To examine the effect of the NaOH concentration, 10 g of PVP was dissolved in various concentrations of NaOH aqueous solutions (0.5, 1.0, and 1.5 M) and then subjected to heating in a 50 °C water bath for 4 h. After treatment, 0.5 g HMw CS (310~375 kDa) dissolved in 1% acetic acid was added with stirring to form complex hydrogels. The subsequent process to prepare lyophilized powder and CS/roPVP complex hydrogel tablets followed the same procedure as described above in the previous section. Rheological characteristics of the CS/roPVP complex hydrogels and the swelling profile of tablets in SGF were examined.

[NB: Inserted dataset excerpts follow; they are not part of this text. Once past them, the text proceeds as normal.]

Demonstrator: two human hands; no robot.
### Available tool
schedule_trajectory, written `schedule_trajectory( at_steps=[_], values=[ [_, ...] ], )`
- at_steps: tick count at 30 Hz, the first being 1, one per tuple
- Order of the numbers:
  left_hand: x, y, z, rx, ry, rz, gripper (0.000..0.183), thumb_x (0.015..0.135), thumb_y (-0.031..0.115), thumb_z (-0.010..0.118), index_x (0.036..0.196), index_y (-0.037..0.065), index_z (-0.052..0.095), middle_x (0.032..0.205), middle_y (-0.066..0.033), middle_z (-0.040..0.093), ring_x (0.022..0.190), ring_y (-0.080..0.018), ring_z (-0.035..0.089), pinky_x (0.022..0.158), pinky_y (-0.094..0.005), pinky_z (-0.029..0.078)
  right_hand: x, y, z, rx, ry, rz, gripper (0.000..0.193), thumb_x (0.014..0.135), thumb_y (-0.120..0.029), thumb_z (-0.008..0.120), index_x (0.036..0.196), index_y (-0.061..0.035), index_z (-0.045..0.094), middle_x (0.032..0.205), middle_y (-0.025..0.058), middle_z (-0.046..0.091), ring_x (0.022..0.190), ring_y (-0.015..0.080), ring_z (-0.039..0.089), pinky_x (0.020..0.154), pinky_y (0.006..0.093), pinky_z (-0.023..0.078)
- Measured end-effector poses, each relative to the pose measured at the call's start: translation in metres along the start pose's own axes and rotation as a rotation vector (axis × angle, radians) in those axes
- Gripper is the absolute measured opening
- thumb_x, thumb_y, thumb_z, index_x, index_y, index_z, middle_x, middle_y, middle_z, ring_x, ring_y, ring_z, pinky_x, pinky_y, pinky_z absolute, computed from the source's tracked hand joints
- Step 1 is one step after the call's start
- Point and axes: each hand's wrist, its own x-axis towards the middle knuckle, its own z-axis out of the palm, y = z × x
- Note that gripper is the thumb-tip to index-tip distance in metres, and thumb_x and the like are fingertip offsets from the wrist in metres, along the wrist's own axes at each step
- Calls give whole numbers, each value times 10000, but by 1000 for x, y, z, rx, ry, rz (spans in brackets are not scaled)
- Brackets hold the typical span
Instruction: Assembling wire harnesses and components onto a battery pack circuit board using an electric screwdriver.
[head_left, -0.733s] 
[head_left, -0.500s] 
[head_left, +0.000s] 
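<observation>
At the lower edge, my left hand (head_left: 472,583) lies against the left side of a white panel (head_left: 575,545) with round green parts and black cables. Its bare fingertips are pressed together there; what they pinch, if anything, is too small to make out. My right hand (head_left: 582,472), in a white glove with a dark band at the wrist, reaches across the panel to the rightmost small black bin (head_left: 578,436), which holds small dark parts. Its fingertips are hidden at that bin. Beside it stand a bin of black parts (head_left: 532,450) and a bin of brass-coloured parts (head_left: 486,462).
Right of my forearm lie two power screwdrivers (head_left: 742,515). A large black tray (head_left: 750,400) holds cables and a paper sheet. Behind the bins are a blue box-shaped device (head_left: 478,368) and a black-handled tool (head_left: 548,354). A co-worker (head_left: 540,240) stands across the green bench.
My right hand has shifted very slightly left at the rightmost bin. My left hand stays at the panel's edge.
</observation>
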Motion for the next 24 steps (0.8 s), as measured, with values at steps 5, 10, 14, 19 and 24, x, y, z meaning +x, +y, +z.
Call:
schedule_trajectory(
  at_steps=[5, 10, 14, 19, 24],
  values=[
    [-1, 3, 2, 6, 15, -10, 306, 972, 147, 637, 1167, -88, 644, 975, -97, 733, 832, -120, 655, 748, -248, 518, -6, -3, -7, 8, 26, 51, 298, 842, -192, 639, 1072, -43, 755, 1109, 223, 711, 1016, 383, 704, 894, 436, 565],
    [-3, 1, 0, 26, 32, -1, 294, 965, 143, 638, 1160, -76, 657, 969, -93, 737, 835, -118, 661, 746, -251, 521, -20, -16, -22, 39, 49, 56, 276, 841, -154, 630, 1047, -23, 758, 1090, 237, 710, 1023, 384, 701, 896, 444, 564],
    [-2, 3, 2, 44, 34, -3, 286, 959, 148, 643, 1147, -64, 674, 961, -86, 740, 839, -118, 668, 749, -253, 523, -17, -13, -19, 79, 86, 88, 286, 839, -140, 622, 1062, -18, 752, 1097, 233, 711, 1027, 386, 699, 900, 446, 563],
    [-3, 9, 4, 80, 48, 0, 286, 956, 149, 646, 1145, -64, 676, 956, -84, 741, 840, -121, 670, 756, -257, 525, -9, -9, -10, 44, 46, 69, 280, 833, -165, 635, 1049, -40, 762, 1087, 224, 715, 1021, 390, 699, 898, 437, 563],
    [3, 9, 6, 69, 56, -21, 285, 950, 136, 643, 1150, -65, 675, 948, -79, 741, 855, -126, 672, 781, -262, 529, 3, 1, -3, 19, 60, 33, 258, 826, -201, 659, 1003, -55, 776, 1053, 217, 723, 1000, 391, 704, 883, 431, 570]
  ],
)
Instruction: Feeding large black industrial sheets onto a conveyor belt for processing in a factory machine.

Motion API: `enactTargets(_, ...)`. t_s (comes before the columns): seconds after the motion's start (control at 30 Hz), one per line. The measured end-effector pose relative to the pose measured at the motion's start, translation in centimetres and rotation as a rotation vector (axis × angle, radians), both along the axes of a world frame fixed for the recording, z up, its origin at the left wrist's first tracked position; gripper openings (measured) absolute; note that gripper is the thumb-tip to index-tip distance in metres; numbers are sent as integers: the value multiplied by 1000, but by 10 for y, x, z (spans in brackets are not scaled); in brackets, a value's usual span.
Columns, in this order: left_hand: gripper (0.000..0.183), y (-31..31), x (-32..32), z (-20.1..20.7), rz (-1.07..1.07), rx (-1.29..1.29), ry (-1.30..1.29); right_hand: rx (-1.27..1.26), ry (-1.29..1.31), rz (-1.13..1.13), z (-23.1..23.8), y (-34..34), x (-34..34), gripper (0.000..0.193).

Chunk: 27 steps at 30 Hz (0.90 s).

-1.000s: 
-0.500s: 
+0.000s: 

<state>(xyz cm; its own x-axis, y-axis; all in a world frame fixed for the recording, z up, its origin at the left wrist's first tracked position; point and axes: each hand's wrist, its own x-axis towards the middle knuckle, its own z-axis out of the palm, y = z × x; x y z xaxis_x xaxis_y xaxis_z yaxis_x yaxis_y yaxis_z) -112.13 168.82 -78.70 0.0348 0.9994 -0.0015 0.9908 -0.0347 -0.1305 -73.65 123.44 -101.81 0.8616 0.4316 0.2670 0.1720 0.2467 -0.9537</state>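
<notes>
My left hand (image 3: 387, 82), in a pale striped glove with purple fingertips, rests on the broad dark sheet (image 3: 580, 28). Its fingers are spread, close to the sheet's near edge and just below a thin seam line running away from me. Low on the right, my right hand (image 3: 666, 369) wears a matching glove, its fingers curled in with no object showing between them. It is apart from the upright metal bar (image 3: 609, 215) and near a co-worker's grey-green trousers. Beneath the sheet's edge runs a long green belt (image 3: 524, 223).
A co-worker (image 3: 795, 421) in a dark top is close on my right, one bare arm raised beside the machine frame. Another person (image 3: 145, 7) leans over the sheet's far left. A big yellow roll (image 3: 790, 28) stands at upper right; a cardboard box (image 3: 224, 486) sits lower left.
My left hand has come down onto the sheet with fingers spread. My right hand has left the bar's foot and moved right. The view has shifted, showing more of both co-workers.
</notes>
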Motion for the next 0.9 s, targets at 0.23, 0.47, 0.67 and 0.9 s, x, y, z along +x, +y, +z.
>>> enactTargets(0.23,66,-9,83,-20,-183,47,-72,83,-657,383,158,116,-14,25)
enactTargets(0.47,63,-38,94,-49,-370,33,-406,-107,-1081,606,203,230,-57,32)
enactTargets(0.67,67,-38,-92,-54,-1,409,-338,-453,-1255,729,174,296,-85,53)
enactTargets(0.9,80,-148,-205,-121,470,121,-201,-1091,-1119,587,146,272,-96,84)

Effects of the CS Mw and roPVP/CS Ratio on the Formation of CS/roPVP Complex Hydrogels

To evaluate the effect of different Mws of CS and roPVP/CS ratios, 10 g of PVP was dissolved in 0.5 M NaOH aqueous solutions and then subjected to heating in a 50 °C water bath for 4 h. After treatment, CS of three different Mws (LMw, MMw, and HMw) at three ratios of roPVP/CS (20:1, 20:5, and 20:10) was dissolved in 1% acetic acid and added with stirring to form complex hydrogels. The subsequent process to prepare the lyophilized powder and complex CS/roPVP tablets for nine samples followed the same procedure as described above in the previous section. Rheological characteristics of the lyophilized powder and swelling profiles of tablets in SGF were examined.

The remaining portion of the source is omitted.